Acquired C1-INH deficiency looks clinically similar but develops later in life rather than being present from birth. The most common underlying causes are autoimmune conditions and B-cell cancers such as non-Hodgkin lymphoma. In some cases, the angioedema symptoms appear before the lymphoma is diagnosed, so a new diagnosis of acquired C1-INH deficiency warrants screening for underlying blood cancers.
Estrogen exposure can also play a role in triggering attacks, particularly in certain subtypes. Oral contraceptives, hormone replacement therapy, and pregnancy have all been associated with worsening symptoms.
How C1-INH Deficiency Is Diagnosed
Diagnosis starts with a clinical pattern: recurrent episodes of swelling without hives that don’t respond to standard allergy treatments. From there, blood tests confirm the problem.
The key lab tests measure two things: the quantity of C1-INH protein in the blood (normal range is 15 to 35 mg/dL) and its functional activity (normal range is 70 to 130%). In Type 1 HAE, both numbers are low. In Type 2, the quantity looks normal but the functional activity is reduced. A complement protein called C4 is also commonly checked as a screening tool because it runs low when C1-INH isn’t doing its job.

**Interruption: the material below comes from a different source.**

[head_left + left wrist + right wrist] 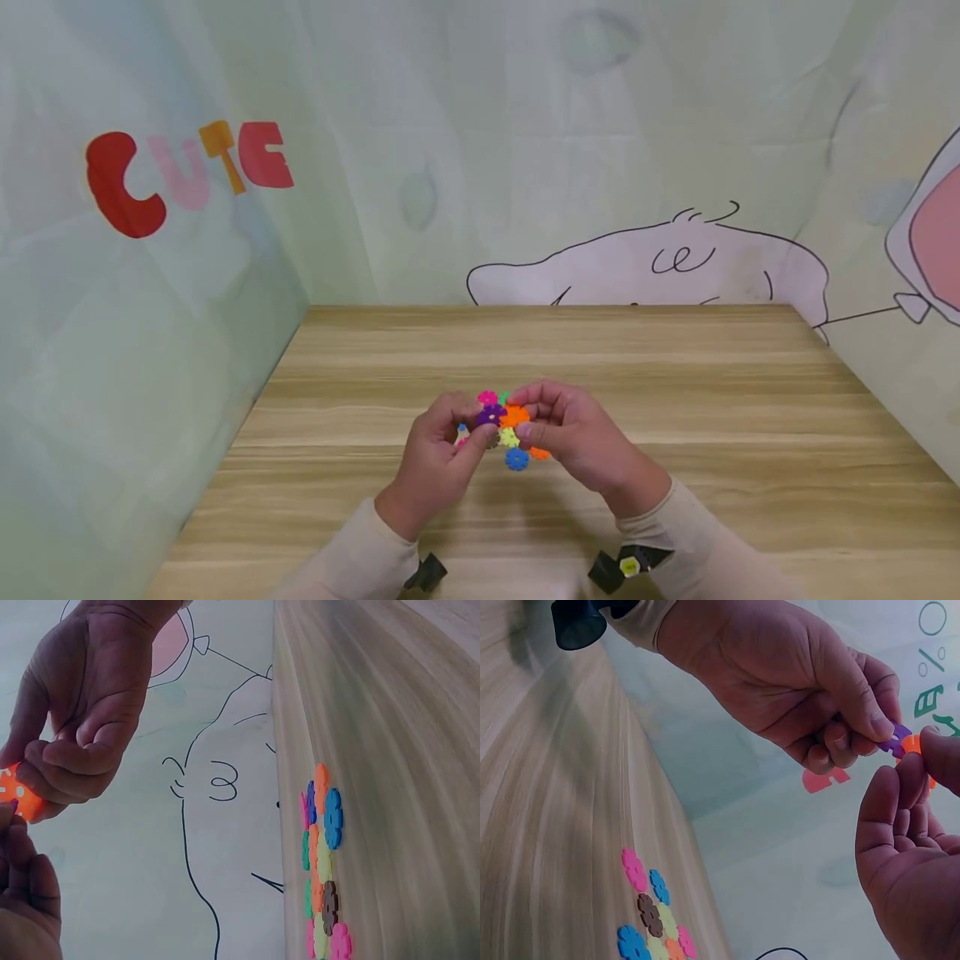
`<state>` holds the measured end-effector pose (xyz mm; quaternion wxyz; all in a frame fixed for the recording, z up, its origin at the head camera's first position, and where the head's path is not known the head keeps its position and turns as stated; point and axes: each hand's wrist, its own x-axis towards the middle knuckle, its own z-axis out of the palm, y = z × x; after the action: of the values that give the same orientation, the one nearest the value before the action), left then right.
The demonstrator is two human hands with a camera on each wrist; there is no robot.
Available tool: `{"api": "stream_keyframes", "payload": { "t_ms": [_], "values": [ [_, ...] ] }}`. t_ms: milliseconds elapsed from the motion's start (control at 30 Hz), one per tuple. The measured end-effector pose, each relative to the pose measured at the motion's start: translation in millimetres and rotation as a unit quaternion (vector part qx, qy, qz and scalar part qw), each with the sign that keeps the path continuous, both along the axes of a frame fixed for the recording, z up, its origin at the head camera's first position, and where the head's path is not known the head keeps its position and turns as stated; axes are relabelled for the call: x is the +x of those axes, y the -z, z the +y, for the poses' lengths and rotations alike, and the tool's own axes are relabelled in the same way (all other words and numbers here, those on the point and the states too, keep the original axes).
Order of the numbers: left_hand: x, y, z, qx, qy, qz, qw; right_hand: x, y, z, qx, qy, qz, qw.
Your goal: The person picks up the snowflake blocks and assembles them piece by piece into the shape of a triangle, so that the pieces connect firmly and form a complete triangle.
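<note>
Above the wooden table (675,392), my left hand (480,427) pinches a purple flower-shaped plastic disc (491,414). My right hand (529,417) pinches an orange disc (515,415) and holds it edge to edge against the purple one. In the right wrist view, the left hand (859,731) grips the purple disc (898,738) with thumb and fingers, and it meets the orange disc (913,745) at my right hand (919,769). The left wrist view shows the right hand (56,765) curled round the orange disc (24,799).
A small pile of loose flower discs (516,457) in blue, pink, yellow, brown and orange lies on the table just under my hands, as the left wrist view (322,862) and the right wrist view (652,919) also show. Fabric walls with cartoon prints close in three sides.
</note>
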<state>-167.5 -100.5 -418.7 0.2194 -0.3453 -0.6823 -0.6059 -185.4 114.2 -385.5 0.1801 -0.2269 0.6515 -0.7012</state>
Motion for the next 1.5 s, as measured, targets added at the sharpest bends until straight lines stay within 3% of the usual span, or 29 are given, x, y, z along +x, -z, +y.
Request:
{"api": "stream_keyframes", "payload": {
  "t_ms": [167, 333, 500, 600, 700, 867, 1100, 1267, 1500],
  "values": [
    [-0.6, 1.3, 1, -0.005, -0.004, 0.009, 0.9999, -0.9, -1.3, 2, 0.03, 0.005, 0.003, 1.0],
    [-2.5, 3.0, -2, -0.041, -0.032, 0.026, 0.9983, -2.3, -1.8, 4, 0.049, 0.011, 0.004, 0.999],
    [-7.0, 2.8, -6, -0.073, -0.056, 0.069, 0.9934, -4.6, 0.1, 4, 0.041, -0.003, 0.018, 0.999],
    [-9.6, 3.2, -6, -0.073, -0.069, 0.089, 0.991, -8.2, 2.2, 7, 0.067, 0.005, 0.032, 0.997],
    [-11.3, 4.6, -6, -0.062, -0.084, 0.069, 0.9922, -16.1, 5.2, 13, 0.118, 0.026, 0.059, 0.991],
    [-11.4, 7.6, -8, -0.05, -0.095, 0.016, 0.9941, -35.3, 17.2, 26, 0.221, 0.041, 0.122, 0.967],
    [-11.5, 10.4, -8, -0.047, -0.086, 0.001, 0.9952, -47.6, 41.5, 29, 0.381, 0.012, 0.145, 0.913],
    [-11.7, 11.2, -8, -0.042, -0.079, -0.007, 0.996, -46.1, 46.7, 28, 0.434, -0.002, 0.162, 0.886],
    [-11.0, 11.7, -8, -0.042, -0.073, -0.024, 0.9962, -45.0, 50.5, 25, 0.466, -0.011, 0.183, 0.865]
  ]
}}
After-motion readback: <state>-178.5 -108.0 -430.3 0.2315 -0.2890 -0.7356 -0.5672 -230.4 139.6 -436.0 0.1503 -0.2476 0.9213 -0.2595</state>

A 2025 international consensus paper outlines a stepwise approach: clinical history, lab testing to rule out C1-INH deficiency, therapeutic trials when initial workup is unclear, and genetic testing for cases where standard labs are normal but the clinical picture is suggestive. Referral to an angioedema specialist is recommended when the diagnosis remains uncertain after initial testing.
Treatment for C1-INH Deficiency
Because the swelling is driven by bradykinin rather than histamine, standard allergy medications are ineffective. Treatment instead targets the bradykinin pathway directly or replaces the missing protein.
C1-INH replacement therapy delivers the functional protein through an IV infusion. Both plasma-derived and lab-made (recombinant) versions are available and are equally effective for treating acute attacks. For people with frequent episodes, regular infusions every three to four days can prevent attacks from occurring in the first place.
Other treatment options work further along the pathway. Some block the bradykinin receptor on blood vessel walls, preventing the molecule from causing leakage even when it’s present in excess. Others inhibit plasma kallikrein, the enzyme that produces bradykinin. The choice between these approaches depends on whether the goal is treating an active attack, preventing future attacks, or both, and the best fit varies from person to person based on attack frequency and severity.